* **WHAT YOU ARE ASKED TO DO**: Look through the data below. Collect every line where the word "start" occurs.

((

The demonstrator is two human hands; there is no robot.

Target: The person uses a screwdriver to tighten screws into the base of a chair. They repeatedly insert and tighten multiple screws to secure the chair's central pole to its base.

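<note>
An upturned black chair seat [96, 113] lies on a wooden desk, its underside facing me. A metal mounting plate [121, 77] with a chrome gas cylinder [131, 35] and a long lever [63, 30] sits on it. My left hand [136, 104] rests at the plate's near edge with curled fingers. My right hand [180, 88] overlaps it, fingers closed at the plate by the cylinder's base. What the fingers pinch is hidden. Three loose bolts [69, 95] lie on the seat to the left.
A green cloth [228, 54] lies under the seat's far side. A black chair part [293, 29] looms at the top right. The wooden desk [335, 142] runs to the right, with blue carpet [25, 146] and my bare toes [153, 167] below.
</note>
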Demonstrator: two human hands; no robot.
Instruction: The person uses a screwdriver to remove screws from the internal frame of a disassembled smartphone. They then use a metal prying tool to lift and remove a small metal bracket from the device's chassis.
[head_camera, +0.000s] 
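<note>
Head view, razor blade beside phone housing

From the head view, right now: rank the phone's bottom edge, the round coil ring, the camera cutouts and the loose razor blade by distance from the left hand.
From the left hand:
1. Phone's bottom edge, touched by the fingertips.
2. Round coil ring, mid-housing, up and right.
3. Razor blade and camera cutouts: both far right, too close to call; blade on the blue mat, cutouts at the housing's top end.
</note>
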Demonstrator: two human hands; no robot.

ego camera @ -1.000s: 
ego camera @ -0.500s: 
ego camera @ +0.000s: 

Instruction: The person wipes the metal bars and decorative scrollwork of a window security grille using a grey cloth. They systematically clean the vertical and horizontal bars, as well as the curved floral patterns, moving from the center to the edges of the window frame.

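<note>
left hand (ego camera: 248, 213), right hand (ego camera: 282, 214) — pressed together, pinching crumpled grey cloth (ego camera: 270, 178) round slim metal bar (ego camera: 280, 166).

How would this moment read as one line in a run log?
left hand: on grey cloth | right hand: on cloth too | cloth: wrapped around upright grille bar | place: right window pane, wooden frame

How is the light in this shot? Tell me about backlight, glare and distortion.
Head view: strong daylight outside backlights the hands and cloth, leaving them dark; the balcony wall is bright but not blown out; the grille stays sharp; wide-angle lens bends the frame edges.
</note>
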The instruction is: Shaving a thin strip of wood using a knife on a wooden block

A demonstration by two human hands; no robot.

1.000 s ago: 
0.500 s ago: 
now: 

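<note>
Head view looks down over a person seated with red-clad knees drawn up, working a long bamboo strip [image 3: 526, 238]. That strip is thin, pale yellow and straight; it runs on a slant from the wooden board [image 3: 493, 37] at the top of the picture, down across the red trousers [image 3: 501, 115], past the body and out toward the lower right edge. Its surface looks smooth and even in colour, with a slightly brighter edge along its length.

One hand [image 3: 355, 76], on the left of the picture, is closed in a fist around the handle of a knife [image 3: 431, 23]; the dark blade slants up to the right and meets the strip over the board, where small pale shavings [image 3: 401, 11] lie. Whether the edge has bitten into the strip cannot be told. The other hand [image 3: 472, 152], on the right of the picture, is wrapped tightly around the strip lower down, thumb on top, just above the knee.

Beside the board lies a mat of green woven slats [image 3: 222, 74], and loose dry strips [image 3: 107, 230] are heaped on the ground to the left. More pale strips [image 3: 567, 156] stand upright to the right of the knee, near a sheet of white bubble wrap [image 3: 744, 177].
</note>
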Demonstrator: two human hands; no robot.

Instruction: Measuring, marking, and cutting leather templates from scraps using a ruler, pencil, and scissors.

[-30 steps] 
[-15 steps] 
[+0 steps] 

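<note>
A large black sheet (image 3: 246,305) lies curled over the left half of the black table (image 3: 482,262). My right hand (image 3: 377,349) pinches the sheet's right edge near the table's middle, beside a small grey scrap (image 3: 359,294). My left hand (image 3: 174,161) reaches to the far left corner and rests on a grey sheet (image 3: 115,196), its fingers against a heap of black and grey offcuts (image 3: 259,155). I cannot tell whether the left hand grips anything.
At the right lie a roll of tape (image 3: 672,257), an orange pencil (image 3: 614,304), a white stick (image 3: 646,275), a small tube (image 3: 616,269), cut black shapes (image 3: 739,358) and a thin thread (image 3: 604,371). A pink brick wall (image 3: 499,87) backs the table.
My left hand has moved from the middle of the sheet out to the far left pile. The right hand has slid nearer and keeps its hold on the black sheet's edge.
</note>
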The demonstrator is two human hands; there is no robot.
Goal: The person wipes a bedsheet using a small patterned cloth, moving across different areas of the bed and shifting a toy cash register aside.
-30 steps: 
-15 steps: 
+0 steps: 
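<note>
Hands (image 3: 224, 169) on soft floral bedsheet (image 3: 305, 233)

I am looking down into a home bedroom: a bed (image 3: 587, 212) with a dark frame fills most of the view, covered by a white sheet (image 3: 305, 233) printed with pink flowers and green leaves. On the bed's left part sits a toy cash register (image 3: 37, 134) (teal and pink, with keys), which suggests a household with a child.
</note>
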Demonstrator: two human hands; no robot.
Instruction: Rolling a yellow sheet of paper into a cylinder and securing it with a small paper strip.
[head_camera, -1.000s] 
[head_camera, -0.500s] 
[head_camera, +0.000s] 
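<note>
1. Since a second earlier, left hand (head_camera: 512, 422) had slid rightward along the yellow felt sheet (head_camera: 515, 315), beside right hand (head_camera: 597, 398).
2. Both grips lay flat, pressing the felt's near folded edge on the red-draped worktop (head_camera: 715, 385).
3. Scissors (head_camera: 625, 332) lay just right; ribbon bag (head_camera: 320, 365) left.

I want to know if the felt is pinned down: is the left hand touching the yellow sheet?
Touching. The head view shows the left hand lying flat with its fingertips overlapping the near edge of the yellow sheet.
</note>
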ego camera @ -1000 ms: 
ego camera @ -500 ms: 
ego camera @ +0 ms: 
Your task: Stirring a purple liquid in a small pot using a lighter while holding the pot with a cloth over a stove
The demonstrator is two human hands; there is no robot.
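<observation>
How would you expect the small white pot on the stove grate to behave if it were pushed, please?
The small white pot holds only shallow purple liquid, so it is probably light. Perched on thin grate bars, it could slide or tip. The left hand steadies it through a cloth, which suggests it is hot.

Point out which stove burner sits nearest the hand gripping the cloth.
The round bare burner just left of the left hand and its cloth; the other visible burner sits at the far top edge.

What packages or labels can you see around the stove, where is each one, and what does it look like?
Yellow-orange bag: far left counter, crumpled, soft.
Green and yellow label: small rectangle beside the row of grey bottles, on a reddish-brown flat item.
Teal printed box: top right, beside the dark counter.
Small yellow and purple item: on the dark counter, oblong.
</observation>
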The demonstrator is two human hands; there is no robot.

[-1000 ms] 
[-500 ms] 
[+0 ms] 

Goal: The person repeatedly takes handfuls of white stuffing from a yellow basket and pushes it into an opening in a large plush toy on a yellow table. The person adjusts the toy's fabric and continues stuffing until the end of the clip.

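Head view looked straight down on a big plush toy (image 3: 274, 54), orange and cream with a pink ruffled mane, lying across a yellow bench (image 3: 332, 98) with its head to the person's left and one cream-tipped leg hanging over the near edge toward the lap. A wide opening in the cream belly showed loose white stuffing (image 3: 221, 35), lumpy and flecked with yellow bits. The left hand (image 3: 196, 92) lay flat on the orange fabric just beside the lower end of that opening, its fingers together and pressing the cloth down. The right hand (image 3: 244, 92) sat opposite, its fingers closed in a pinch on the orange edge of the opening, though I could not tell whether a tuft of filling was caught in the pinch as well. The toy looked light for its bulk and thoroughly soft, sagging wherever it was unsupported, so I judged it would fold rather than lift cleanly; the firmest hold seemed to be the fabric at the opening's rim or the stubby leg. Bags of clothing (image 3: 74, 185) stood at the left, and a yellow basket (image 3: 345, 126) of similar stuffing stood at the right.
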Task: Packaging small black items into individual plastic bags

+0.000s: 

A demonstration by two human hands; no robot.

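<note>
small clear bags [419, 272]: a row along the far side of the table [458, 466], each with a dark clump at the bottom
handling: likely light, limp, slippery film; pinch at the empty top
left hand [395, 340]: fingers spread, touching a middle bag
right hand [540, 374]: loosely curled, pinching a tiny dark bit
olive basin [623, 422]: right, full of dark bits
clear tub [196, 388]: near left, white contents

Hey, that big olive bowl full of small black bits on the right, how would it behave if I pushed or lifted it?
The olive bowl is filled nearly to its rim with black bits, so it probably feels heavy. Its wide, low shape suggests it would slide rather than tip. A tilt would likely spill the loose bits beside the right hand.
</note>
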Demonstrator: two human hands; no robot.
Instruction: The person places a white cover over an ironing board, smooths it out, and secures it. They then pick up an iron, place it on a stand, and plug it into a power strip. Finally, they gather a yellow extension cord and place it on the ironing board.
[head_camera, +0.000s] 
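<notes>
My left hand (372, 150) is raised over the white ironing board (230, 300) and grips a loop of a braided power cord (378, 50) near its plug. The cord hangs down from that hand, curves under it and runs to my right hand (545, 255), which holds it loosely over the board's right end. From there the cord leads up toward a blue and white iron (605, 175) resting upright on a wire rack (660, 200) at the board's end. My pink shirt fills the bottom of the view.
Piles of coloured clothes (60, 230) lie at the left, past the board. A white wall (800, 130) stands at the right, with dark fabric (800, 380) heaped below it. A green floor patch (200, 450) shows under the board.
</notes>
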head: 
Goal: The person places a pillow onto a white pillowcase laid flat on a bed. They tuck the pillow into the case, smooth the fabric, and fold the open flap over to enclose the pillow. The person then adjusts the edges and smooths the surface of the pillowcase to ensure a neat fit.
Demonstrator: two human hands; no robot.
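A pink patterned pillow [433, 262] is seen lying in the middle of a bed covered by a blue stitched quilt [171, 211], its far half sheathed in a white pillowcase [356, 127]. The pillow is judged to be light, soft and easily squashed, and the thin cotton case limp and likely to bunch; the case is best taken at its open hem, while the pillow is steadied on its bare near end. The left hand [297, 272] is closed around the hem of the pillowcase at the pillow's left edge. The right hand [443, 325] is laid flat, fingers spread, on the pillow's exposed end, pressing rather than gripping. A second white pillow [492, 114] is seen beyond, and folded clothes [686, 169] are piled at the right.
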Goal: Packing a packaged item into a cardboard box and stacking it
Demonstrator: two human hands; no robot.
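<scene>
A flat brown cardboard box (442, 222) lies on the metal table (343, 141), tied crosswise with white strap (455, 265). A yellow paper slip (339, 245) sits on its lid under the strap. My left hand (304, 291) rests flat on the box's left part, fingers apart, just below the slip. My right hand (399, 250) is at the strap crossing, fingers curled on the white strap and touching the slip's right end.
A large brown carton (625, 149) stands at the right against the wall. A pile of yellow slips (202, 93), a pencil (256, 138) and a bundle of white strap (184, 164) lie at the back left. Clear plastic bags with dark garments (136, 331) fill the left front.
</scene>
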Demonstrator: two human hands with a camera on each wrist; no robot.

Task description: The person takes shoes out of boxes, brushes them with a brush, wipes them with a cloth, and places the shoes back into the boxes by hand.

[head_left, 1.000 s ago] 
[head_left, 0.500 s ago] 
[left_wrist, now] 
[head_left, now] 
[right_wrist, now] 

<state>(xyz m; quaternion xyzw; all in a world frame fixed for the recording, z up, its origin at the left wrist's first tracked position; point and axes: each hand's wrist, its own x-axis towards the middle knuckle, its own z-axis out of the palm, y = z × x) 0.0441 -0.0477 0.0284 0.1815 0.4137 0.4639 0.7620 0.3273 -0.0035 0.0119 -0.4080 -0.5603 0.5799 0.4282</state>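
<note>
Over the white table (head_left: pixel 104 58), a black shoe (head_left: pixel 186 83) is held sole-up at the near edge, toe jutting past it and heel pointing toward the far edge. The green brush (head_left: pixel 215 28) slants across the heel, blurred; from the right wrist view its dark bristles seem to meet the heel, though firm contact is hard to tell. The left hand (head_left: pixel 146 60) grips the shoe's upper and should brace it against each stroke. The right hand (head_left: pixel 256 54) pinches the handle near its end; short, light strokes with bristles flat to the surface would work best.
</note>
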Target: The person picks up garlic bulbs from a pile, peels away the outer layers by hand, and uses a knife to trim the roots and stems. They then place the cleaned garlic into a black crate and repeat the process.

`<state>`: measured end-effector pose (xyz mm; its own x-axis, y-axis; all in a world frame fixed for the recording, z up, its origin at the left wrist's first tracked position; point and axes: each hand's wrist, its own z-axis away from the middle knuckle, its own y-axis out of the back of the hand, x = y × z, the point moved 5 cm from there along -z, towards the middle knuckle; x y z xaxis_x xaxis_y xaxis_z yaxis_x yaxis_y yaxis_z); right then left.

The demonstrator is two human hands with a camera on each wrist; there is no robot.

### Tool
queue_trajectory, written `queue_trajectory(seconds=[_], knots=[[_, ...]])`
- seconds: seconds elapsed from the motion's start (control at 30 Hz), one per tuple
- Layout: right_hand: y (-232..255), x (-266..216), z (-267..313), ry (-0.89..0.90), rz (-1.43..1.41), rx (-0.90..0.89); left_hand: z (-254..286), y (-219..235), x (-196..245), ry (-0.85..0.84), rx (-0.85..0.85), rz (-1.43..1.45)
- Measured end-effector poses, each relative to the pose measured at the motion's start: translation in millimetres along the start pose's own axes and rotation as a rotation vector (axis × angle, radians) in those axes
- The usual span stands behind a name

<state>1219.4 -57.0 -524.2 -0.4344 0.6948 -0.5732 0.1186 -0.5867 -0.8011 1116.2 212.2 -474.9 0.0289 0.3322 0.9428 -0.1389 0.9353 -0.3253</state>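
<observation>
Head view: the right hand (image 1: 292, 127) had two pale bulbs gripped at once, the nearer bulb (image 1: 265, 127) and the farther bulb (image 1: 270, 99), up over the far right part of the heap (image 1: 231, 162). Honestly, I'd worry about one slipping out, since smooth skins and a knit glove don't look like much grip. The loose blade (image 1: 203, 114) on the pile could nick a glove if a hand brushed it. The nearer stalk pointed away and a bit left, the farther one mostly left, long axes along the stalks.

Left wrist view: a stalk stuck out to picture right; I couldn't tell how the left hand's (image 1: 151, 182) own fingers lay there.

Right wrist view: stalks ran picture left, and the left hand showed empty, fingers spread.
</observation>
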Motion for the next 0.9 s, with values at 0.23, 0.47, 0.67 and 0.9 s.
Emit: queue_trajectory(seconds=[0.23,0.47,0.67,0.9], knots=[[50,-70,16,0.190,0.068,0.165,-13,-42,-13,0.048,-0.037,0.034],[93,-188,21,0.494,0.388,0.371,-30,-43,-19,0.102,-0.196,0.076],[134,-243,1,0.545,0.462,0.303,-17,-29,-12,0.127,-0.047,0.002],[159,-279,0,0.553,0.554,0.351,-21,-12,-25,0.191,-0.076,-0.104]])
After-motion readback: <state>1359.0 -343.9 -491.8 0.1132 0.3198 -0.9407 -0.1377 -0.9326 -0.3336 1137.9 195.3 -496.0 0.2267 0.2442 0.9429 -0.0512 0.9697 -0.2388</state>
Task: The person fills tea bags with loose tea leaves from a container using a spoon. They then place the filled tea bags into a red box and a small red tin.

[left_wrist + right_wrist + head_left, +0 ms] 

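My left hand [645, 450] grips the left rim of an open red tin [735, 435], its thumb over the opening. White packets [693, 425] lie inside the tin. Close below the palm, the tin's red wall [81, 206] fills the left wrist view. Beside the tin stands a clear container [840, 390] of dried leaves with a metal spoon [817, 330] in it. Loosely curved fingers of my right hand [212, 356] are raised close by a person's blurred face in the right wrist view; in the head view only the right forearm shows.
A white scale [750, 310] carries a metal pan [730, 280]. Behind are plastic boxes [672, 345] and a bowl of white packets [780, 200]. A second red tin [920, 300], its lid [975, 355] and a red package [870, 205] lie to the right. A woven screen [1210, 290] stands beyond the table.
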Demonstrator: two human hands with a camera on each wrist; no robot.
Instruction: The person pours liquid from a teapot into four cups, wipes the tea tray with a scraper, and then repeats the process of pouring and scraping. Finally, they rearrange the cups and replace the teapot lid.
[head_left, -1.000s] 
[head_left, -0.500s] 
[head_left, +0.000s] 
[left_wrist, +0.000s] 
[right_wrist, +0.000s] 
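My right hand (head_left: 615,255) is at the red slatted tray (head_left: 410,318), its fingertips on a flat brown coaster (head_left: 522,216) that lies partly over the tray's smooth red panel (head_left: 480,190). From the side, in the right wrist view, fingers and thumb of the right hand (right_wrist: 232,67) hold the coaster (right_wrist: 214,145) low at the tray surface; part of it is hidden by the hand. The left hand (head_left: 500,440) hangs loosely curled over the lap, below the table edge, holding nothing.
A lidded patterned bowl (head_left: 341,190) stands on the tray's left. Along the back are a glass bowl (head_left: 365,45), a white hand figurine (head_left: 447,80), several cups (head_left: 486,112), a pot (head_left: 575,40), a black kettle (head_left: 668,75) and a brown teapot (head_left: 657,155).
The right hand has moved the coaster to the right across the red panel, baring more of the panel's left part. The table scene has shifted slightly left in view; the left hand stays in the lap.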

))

* **ANSWER BOX**:
- seconds: seconds elapsed from the motion's start (control at 30 Hz), one per tuple
- Measured end-effector poses, each relative to the pose measured at the motion's start: translation in millimetres along the start pose's own axes and rotation as a rotation vector (axis × angle, radians) in those axes

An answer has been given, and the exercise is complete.